JUST A CONCEPT
A 1/4 wave monopole whip with horizontal groundplane has a curve like a bandpass filter. See below a curve for such a monopole for 400 Mhz.
If two such monopoles are used, enclosed in metallic container, and one is connected to antenna and other to receiver, the signal picked by antenna will be transmitted by first monopole, and received by second monopole. There will be double the filtering effect of one monopole.
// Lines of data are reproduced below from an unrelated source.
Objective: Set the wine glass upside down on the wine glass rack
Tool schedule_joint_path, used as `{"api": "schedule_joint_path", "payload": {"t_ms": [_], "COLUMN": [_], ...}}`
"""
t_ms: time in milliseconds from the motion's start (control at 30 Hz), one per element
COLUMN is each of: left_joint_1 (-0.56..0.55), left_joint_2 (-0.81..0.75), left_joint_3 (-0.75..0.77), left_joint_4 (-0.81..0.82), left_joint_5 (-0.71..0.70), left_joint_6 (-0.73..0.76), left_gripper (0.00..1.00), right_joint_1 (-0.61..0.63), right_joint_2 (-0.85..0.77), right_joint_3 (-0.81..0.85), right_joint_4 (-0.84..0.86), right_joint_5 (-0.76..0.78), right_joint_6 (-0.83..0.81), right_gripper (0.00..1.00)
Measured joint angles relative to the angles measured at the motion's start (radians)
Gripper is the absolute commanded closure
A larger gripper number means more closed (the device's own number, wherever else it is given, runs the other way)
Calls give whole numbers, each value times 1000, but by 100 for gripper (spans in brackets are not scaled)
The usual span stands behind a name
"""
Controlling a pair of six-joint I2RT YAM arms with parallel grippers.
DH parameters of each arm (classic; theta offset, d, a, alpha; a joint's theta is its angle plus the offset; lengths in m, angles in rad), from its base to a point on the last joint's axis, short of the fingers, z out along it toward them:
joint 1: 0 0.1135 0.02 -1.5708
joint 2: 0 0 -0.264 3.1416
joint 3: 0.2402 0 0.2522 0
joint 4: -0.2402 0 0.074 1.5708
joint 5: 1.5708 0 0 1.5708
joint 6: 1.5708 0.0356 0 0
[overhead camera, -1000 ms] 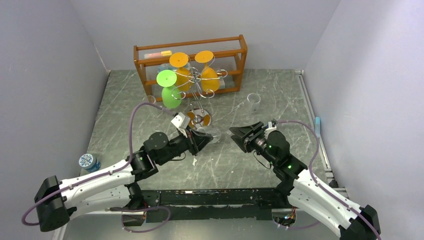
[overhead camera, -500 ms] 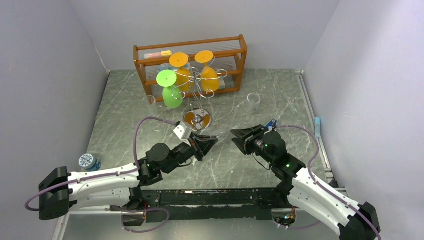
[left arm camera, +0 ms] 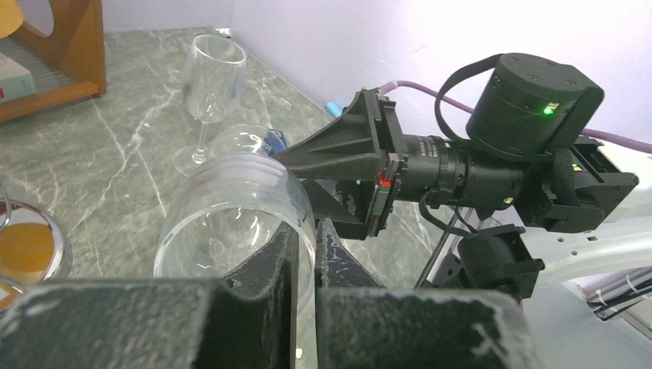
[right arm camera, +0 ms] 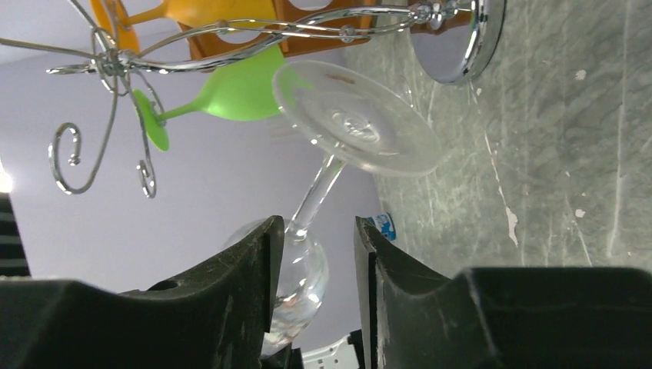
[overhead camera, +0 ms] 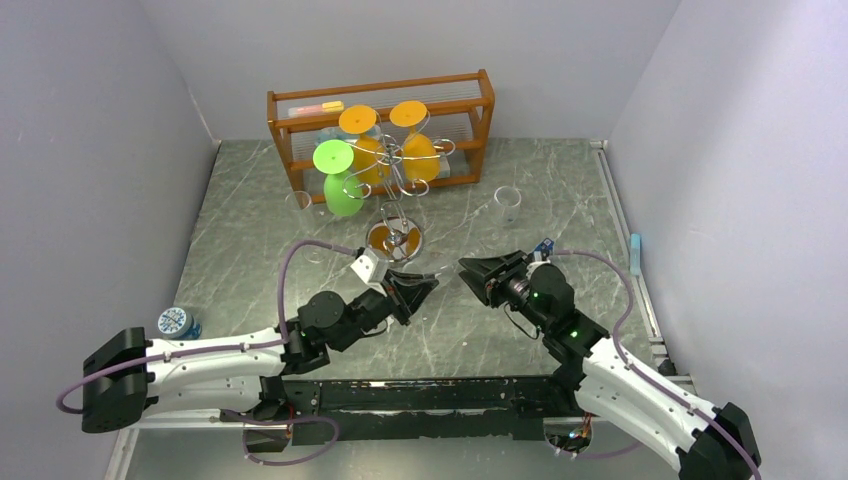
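Observation:
A clear wine glass [left arm camera: 231, 223] hangs on its side above the table between my two grippers. My left gripper [left arm camera: 315, 254] is shut on its rim, with one finger inside the bowl and one outside. In the right wrist view its round foot [right arm camera: 357, 119] points away and its stem runs down to the bowl. My right gripper [right arm camera: 319, 231] is open, with its fingers on either side of the place where stem meets bowl and a gap showing on the right. The silver wine glass rack [overhead camera: 395, 165] stands just beyond, on a shiny round base [overhead camera: 394, 238].
A green glass [overhead camera: 340, 178] and two orange glasses [overhead camera: 365, 140] hang upside down on the rack. Behind it stands a wooden shelf unit [overhead camera: 380, 95]. Clear glasses stand at the right [overhead camera: 508, 203] and the left [overhead camera: 299, 201]. A blue-capped bottle [overhead camera: 176, 322] sits near left.
My left arm has shifted to the right and nearer with the glass in its grip. The right gripper's fingers have narrowed around the glass's stem end.

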Motion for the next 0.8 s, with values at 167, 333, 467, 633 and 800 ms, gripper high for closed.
{"api": "schedule_joint_path", "payload": {"t_ms": [167,333,467,633,800], "left_joint_1": [-2,-2,-2,-2,-2], "left_joint_2": [2,19,31,38,48], "left_joint_3": [-15,-25,-26,-27,-34], "left_joint_4": [15,45,61,67,74], "left_joint_5": [-10,-8,-5,-2,1], "left_joint_6": [-6,-6,-5,-5,-6], "left_gripper": [95,95,95,95,95], "right_joint_1": [0,0,0,0,-1], "right_joint_2": [-21,20,63,105,159], "right_joint_3": [-13,-13,-16,-25,-48], "right_joint_4": [26,54,96,179,267], "right_joint_5": [1,-9,-25,-61,-93], "right_joint_6": [14,27,43,58,86], "right_gripper": [49,50,57,62,80]}}
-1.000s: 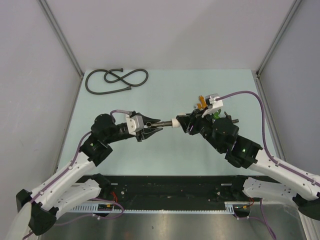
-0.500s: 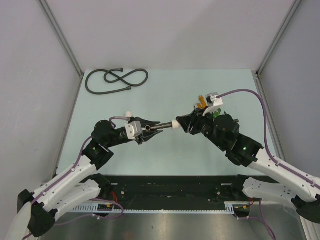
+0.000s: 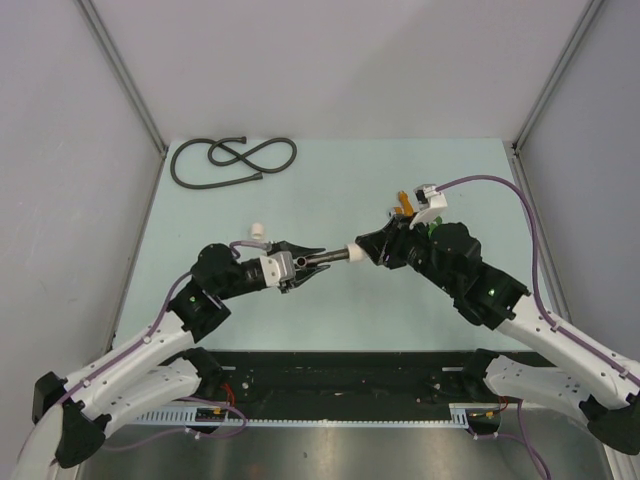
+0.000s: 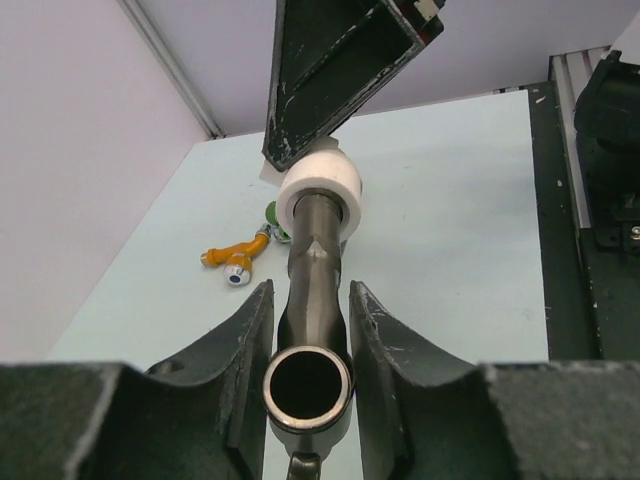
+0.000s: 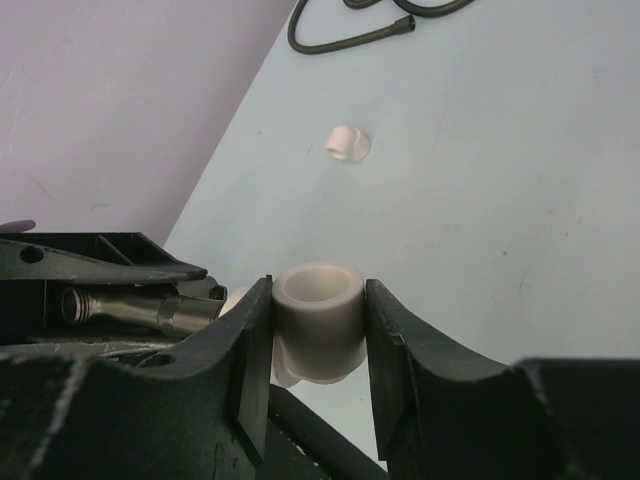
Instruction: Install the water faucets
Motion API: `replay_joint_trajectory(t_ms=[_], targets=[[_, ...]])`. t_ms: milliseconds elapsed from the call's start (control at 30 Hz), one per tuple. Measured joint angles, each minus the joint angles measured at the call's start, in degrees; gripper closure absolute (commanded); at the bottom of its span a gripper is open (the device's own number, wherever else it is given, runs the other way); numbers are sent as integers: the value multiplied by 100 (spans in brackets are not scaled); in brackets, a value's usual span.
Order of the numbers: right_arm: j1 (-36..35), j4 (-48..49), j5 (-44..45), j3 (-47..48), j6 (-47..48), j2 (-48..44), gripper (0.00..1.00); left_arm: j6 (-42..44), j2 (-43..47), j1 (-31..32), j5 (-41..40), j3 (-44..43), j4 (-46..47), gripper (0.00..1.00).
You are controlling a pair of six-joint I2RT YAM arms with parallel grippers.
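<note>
One faucet (image 4: 315, 250) was clamped in the left gripper (image 3: 316, 260), one white fitting (image 5: 318, 312) in the right gripper (image 3: 363, 249) — a second fitting (image 3: 258, 230) was seen apart.

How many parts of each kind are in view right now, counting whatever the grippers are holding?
Dark metal faucet: 1, in the left gripper
White plastic fittings: 2, one in the right gripper, one lying loose
Black hose: 1
Orange Y-shaped part: 1
Green part: 1, mostly hidden
Total: 6
</note>
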State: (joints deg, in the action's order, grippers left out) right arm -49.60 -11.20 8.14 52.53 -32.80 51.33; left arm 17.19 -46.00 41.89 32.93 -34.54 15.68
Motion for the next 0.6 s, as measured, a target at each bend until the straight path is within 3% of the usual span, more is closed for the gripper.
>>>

Can this be a workable filter?
How much is insertion loss?
How much is bandwidth of the pass-band?
A VNA is required to determine all these, and I dont have a VNA
That starts to look like a cavity filter… The resonance within the cavity is pretty important, remember that the return loss etc usually assumes “free space” and two antennas in a metal box is anything but free space.
I was browsing eBay, and came across these two 1090 MHz filters, one from Hungary, other from China.
Both are priced around $19 + shipping.
Hungarian one is simply a TAI SAW chip on a small PCB with SMA connectors.
Chinese one does not show internals, but guessing from its size and specs, it also seems to have a TAI SAW chip inside.
Their price is similar to FA external filter, but I doubt if these can perform as good as Flightaware external filter which has superior LC Ladder circuitry.
The SAW filter has a narrower BW and 1.8-2 dB center loss. The FA filter seems to vary a bit, different measurements show 1.9-2.7 dB loss, and it is too wide, which is a real problem with the FA design.
So. I would say on most accounts the SAW design is superior.
The filter has SMA connectors and can be attached directly to the Pro Stick. See the photo on our web site (on the right side): flightaware.com/adsb/prostick/
Direct attachment is desirable to avoid losses introduced by extra connectors and cable.
And they do work just fine.
I’m got from 200 messages to 1200 messages (depending on time of the day)
But i’m 30 meters away from several GSM (mobile phone) transmitters.